Exercise: Among the records, which lines hold the word "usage"? Pick them out.
** Opening Supplied data block **
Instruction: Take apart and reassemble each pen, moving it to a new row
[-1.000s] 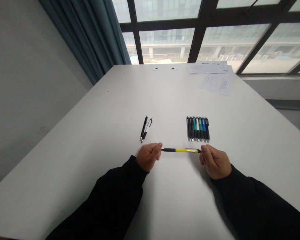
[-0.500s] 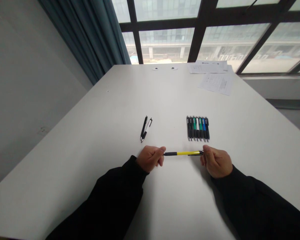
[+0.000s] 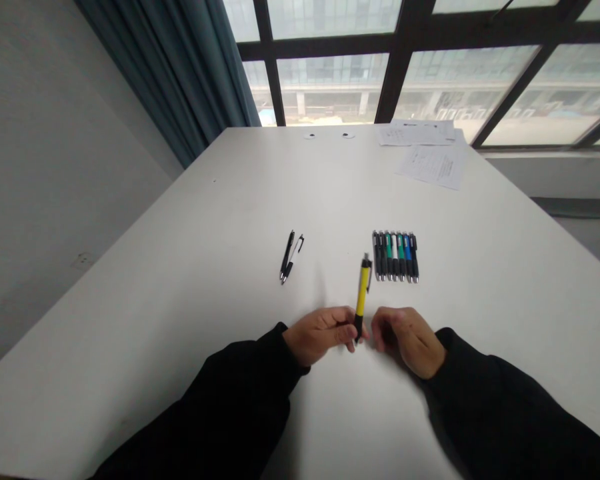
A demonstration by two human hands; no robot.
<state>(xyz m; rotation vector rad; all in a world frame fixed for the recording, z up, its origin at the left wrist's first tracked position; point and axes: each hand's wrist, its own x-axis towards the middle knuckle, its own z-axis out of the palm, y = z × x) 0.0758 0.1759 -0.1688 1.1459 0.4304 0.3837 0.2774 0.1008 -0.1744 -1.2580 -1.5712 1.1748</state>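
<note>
A yellow pen (image 3: 363, 293) with a black grip is pinched near its tip by my left hand (image 3: 325, 333). It is held nearly upright, with its clip and push button at the top. Just to its right is my right hand (image 3: 409, 341), apart from the pen. Its fingers are loosely curled, with a gap to the thumb and nothing visible in them. Beyond my right hand lies a tidy row of several pens (image 3: 395, 257), in black, green, white and blue. Farther left, a black pen (image 3: 287, 255) and a white pen (image 3: 293, 259) with a black grip lie aslant, close together.
The white table (image 3: 205, 267) stretches away to a window (image 3: 333, 87). Printed papers (image 3: 433, 163) lie at its far right corner. Two small oval fittings (image 3: 349, 135) sit near the far edge. A blue curtain (image 3: 180, 73) hangs at the left, beside a wall.
The yellow pen has turned from lying level between both hands to nearly upright in my left hand. My right hand has let go of its clip end. Both hands have moved closer together.
</note>
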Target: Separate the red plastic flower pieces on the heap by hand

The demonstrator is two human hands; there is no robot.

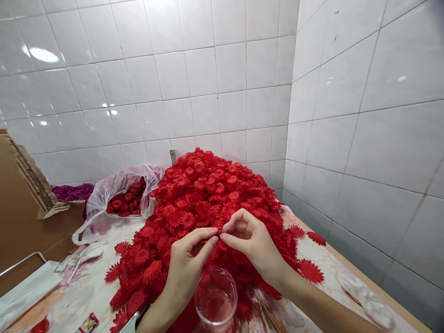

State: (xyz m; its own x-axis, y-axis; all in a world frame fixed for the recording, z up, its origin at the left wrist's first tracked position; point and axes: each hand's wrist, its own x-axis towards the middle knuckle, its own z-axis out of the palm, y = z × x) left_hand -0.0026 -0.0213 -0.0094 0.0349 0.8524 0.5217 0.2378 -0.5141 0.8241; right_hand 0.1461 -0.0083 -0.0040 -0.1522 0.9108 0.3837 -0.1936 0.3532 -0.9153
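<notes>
My left hand [190, 256] and my right hand [252, 243] meet fingertip to fingertip, each in a pinch. Between them is a small red piece [219, 231], mostly covered by the fingers. It matches the colour of the large heap of red artificial flowers [208, 185] with fringed petals just behind it. Below the hands stands a clear plastic cup [215, 296], its round rim facing up; what is in it I cannot make out. A few single red flowers [310, 271] lie to the right of the heap.
A clear plastic bag [104, 203] with darker red flowers lies left of the heap. Further left are purple pieces [72, 192] and a cardboard box [21, 185]. Thin brown sticks [267, 310] lie beside the cup. White tiled walls close off the back and right.
</notes>
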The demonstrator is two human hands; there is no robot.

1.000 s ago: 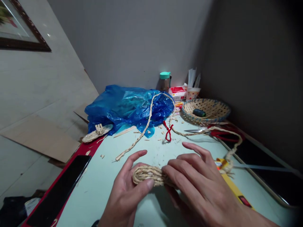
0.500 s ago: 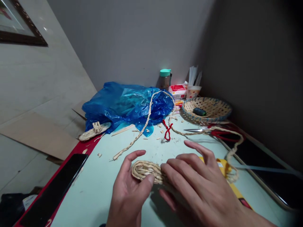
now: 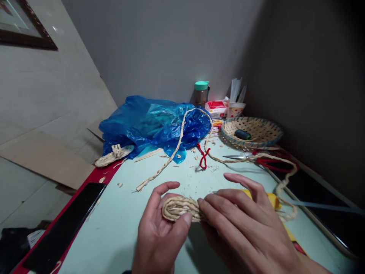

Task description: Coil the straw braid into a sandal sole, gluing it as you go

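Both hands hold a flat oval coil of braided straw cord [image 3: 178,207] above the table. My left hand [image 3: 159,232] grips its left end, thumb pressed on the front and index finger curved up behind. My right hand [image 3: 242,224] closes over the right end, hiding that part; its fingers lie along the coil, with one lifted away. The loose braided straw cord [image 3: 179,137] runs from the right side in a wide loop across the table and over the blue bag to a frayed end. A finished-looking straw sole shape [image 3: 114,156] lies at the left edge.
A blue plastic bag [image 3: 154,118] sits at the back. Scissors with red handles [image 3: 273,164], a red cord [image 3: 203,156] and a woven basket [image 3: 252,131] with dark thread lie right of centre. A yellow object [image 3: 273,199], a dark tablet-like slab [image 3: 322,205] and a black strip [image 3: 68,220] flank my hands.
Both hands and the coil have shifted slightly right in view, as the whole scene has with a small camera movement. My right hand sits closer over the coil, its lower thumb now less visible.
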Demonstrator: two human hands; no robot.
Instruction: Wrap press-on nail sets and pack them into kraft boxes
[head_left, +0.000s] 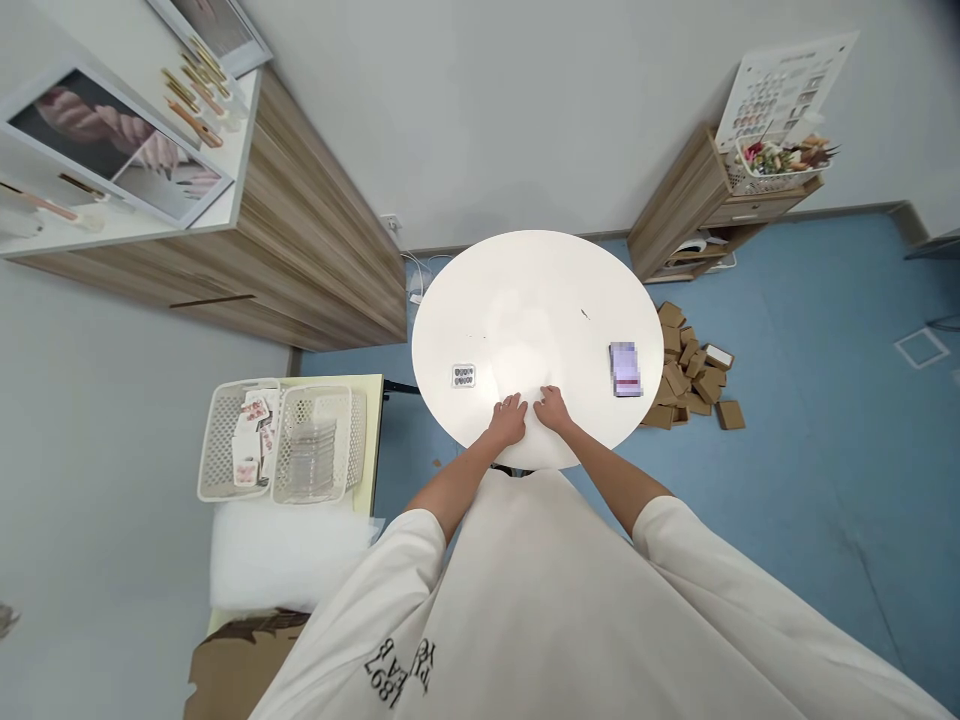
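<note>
At six o'clock on the round white table [465, 290], my left hand [508, 419] and right hand [553, 408] brace half-curled, seemingly for steadiness, any hold unclear.

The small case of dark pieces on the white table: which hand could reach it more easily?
Probably the left hand: it is nearer the small case, while the right hand lies farther across.

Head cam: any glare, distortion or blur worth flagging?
Head view: glare whitens the white oval tabletop beyond the bare left hand and bare right hand; head view: wide-angle stretch tilts the brown wooden cabinet; head view: pixelation hides detail on the purple rectangular object.
</note>
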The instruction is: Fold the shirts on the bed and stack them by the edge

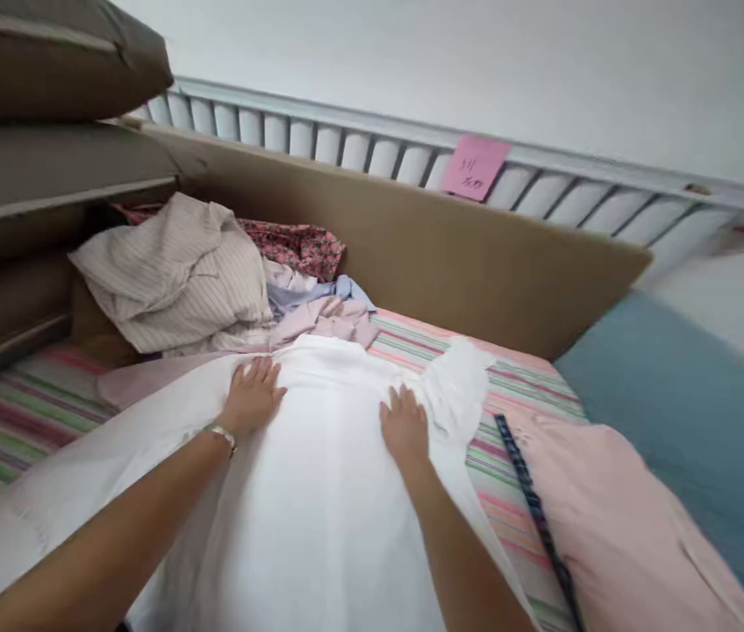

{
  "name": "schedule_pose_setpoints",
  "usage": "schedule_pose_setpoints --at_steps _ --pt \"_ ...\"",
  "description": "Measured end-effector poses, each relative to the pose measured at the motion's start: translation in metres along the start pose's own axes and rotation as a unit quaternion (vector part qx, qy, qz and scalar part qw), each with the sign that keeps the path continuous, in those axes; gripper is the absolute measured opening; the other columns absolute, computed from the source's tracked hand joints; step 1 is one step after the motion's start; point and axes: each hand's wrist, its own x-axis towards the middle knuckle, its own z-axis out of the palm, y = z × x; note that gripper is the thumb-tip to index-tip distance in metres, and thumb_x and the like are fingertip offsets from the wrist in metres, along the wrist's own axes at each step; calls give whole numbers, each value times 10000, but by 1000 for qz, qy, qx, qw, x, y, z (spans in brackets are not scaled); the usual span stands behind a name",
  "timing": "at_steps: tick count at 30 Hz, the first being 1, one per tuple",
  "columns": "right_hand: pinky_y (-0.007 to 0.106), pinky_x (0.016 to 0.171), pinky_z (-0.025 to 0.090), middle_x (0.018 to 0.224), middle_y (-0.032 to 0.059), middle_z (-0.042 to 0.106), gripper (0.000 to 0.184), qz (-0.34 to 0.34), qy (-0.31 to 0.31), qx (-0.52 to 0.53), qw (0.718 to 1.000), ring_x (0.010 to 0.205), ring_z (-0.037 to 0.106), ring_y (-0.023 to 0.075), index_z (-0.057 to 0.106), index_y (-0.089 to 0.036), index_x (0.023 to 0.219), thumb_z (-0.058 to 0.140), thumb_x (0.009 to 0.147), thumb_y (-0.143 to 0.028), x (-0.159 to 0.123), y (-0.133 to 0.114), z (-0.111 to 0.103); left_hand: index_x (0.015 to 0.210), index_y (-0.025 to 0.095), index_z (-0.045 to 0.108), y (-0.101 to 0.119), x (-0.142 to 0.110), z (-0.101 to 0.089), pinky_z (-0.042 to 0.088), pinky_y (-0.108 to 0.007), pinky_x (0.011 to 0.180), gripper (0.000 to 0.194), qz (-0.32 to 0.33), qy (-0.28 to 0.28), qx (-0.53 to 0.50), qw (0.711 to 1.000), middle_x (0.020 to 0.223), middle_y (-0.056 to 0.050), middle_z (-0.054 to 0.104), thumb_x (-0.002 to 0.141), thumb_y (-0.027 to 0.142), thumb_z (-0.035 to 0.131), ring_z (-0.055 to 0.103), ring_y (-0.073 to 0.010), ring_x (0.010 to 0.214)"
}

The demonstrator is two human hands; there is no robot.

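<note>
The person's left forearm [115, 535], bare, slants in from the lower left corner, and the bare right forearm [457, 553] rises from the bottom edge, leaning inward. The left hand [254, 395] lies palm down, its fingers [257, 367] pointing forward and its thumb turned toward the other hand. The right hand [406, 427] is also palm down, fingers forward and slightly parted, thumb on the inner side. Both hands are flat and unclenched, well apart, the left reaching a little farther forward.
</note>
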Motion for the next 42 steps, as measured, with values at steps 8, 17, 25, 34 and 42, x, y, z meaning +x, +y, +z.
schedule_pose_setpoints --at_steps 8,17,25,34,42 --pt "456 1109 221 1459 80 353 485 -55 -7 27 998 1363 288 239 427 -179 1363 278 931 -343 -133 -2 -17 1394 247 400 25 -128 14 316 -496 1040 561 90 105 -53 989 1471 -130 353 910 525 342 323 -313 1348" --pt "563 1013 308 1407 150 428 555 6 71 -31 997 1313 350 349 510 -171 1297 328 861 -461 -247 132 -7 1396 221 397 -42 -248 1 315 -495 1048 555 53 136 -4 989 1464 -111 370 904 478 398 330 -301 1346" --pt "568 967 345 1310 222 506 656 20 160 15 987 1250 415 378 544 -69 1238 212 852 -481 -297 151 -9 1335 165 441 -52 -299 16 355 -439 1054 541 -36 125 -330 935 1415 -114 448 828 350 479 343 -263 1343" --pt "444 868 433 958 162 664 530 201 159 262 930 929 585 306 617 -136 962 430 695 -554 -333 153 -29 857 140 643 -41 -309 43 517 -335 744 473 -272 -46 -661 698 865 -95 706 526 464 738 659 -269 856" --pt "364 714 499 670 22 650 491 408 52 465 784 808 614 268 595 -215 653 646 435 -653 -346 161 -21 865 139 629 -42 -294 46 505 -327 731 538 -312 35 -657 686 895 -98 692 477 484 771 647 -258 872"
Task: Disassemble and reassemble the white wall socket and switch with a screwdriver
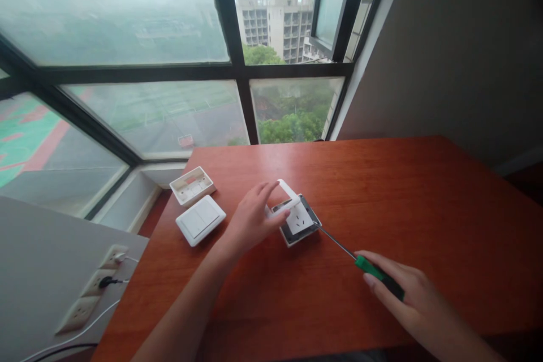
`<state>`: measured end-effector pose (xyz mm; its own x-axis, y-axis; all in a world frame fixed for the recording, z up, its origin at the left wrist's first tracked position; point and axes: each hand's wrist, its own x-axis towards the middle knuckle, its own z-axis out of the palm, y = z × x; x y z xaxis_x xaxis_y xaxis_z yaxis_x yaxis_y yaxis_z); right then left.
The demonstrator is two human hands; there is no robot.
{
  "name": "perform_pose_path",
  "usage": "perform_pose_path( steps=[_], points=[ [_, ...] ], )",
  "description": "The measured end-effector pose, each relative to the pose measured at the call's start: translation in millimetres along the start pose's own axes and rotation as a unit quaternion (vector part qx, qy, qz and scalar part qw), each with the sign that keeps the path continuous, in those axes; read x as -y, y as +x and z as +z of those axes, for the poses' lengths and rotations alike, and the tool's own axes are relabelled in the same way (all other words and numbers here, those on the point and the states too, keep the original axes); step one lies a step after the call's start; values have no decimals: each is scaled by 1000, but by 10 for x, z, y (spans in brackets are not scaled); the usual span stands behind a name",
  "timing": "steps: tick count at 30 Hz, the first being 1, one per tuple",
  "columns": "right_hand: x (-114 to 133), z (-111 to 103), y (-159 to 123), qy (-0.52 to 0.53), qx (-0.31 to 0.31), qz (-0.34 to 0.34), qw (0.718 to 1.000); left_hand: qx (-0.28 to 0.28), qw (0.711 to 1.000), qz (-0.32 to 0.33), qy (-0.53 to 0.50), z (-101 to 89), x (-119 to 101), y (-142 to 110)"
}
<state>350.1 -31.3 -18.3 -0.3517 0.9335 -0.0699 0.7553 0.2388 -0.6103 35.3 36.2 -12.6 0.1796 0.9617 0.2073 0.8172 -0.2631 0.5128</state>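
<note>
A wall socket (pixel 301 218) with a white face and dark surround rests on a box on the wooden table. My left hand (pixel 257 212) grips a white cover frame (pixel 289 190) between thumb and fingers, tilted up over the socket's far left side. My right hand (pixel 407 291) is closed around the green and black handle of a screwdriver (pixel 379 276). The metal shaft points up and left, and its tip meets the socket's right edge. Whether the tip sits in a screw or a slot is too small to tell.
Left of my left hand lie a white wall switch (pixel 201 219) and an open white mounting box (pixel 192 185), near the left edge of the table (pixel 382 181). Wall outlets (pixel 94 289) with plugged-in cables sit at lower left. Windows (pixel 148 107) stand behind the table.
</note>
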Motion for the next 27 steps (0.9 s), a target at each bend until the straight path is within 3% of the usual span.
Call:
perform_pose_path(
  steps=[3,6,13,18,23,27],
  points=[
    [-22,8,40,8,1,2,1000,-39,992,-16,119,-122,143,48],
    [-32,20,75,22,2,5,1000,-43,979,-24,199,-212,256,82],
    [-66,48,135,48,3,21,999,48,975,15,218,-195,374,93],
    [-71,22,186,52,0,23,998,12,989,9,149,-113,143,-14],
    [-71,-23,270,49,-20,24,998,61,997,41,33,131,-222,-207],
    [-68,-38,308,55,-19,14,998,63,997,43,28,245,-291,-241]
  ],
)
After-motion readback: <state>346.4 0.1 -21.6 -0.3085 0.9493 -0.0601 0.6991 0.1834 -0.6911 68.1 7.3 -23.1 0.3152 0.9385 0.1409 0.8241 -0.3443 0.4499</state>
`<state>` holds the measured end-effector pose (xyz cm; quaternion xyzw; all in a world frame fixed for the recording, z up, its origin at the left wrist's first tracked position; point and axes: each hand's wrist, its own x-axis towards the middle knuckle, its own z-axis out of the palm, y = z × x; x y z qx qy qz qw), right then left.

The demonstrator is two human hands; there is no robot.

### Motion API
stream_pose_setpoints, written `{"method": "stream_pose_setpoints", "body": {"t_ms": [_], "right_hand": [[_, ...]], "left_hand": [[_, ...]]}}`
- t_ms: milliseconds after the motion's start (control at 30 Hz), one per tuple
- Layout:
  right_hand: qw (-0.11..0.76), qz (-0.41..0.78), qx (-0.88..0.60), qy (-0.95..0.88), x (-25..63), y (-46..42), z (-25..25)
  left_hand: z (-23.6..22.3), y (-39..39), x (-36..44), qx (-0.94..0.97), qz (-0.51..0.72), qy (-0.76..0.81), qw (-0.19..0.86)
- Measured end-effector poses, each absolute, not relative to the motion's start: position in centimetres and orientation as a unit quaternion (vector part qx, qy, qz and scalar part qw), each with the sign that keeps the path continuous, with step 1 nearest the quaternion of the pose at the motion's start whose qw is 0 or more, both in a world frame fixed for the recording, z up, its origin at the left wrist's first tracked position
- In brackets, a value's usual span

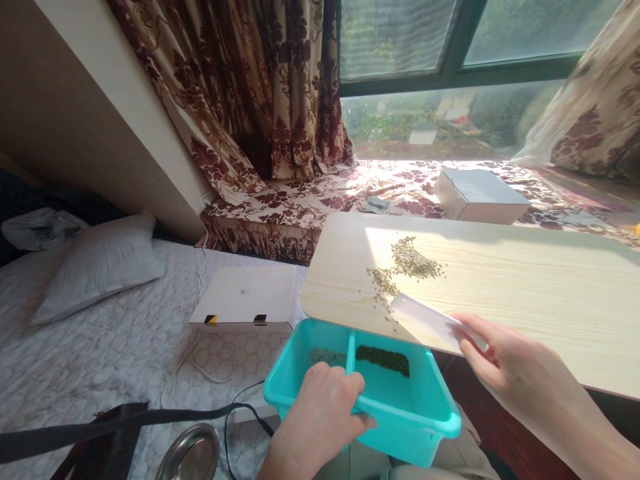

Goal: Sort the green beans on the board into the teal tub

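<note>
My left hand [323,417] grips the near rim of a turquoise two-compartment bin [445,407], at its divider. The bin sits just below the table's edge. Dark green beans [383,360] lie in its right compartment, and a few small bits show in the left one. Pinched in my right hand [510,360] is a flat white scraper-like strip [425,317], reaching over the tabletop. Its far end touches or nearly touches loose greenish-brown beans [415,260], which spread in two patches near the table's left end.
The pale wooden table [525,287] runs to the right. On the bed at left are a white box [245,297], cables, a pillow [103,260] and a metal dish [193,453]. Another box [480,190] and a cloth [376,205] rest on the window ledge.
</note>
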<state>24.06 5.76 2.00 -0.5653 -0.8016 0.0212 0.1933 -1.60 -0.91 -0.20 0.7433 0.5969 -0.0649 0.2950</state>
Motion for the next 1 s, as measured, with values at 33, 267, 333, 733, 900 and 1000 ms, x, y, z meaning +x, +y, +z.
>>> {"method": "stream_pose_setpoints", "body": {"t_ms": [33,267,333,733,900,1000], "right_hand": [[0.198,0.026,-0.565,-0.801,24.0,5.8,2.0],[0.224,0.067,-0.544,-0.806,23.9,5.7,1.7],[0.224,0.065,-0.551,-0.801,24.2,5.8,1.6],[0.212,0.148,-0.508,-0.822,23.3,5.6,1.9],[0.217,0.069,-0.543,-0.808,23.0,6.4,2.1],[0.208,0.034,-0.553,-0.806,22.5,7.2,1.8]], "left_hand": [[-0.2,-0.9,-1.6,0.744,-0.065,0.596,0.294],[-0.3,-1.0,-1.6,0.746,-0.063,0.595,0.291],[-0.3,-0.9,-1.7,0.746,-0.065,0.596,0.292],[-0.4,-0.9,-2.5,0.737,-0.062,0.604,0.296],[-0.3,-0.9,-2.7,0.734,-0.062,0.608,0.297],[-0.3,-1.0,-2.7,0.731,-0.058,0.611,0.299]]}}
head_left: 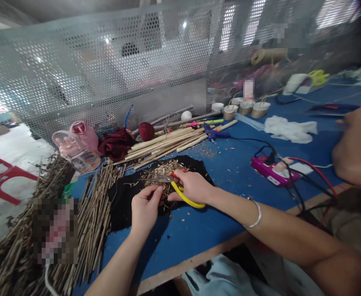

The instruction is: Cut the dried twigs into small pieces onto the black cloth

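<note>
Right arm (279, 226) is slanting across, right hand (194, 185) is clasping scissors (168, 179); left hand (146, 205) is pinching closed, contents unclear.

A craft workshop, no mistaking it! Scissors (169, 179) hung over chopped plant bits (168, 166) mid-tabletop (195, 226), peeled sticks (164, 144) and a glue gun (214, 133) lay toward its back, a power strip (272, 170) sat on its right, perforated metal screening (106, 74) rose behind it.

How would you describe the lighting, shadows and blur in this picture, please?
Head view: bright glare at the left edge and through the mesh at upper right; head view: soft shadow on the table beside the left hand; head view: scissors fairly clear, the co-worker's hand at right blurred.
</note>
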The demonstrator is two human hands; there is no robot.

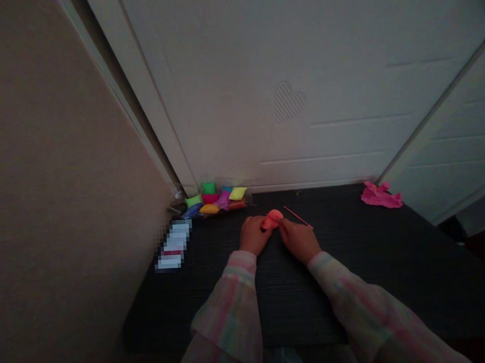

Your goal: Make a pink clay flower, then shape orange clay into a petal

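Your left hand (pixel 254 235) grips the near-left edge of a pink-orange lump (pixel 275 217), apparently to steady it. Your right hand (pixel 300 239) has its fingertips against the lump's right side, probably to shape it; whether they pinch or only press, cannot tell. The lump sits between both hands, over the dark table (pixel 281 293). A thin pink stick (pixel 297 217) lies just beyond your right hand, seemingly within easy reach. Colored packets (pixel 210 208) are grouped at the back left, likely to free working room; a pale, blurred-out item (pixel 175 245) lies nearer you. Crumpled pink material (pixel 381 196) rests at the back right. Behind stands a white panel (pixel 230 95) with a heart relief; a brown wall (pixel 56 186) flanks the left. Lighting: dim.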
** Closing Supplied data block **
Exercise answer:
  "usage": "schedule_pose_setpoints --at_steps _ --pt \"_ ...\"",
  "usage": "perform_pose_path( steps=[_], points=[ [_, ...] ], )",

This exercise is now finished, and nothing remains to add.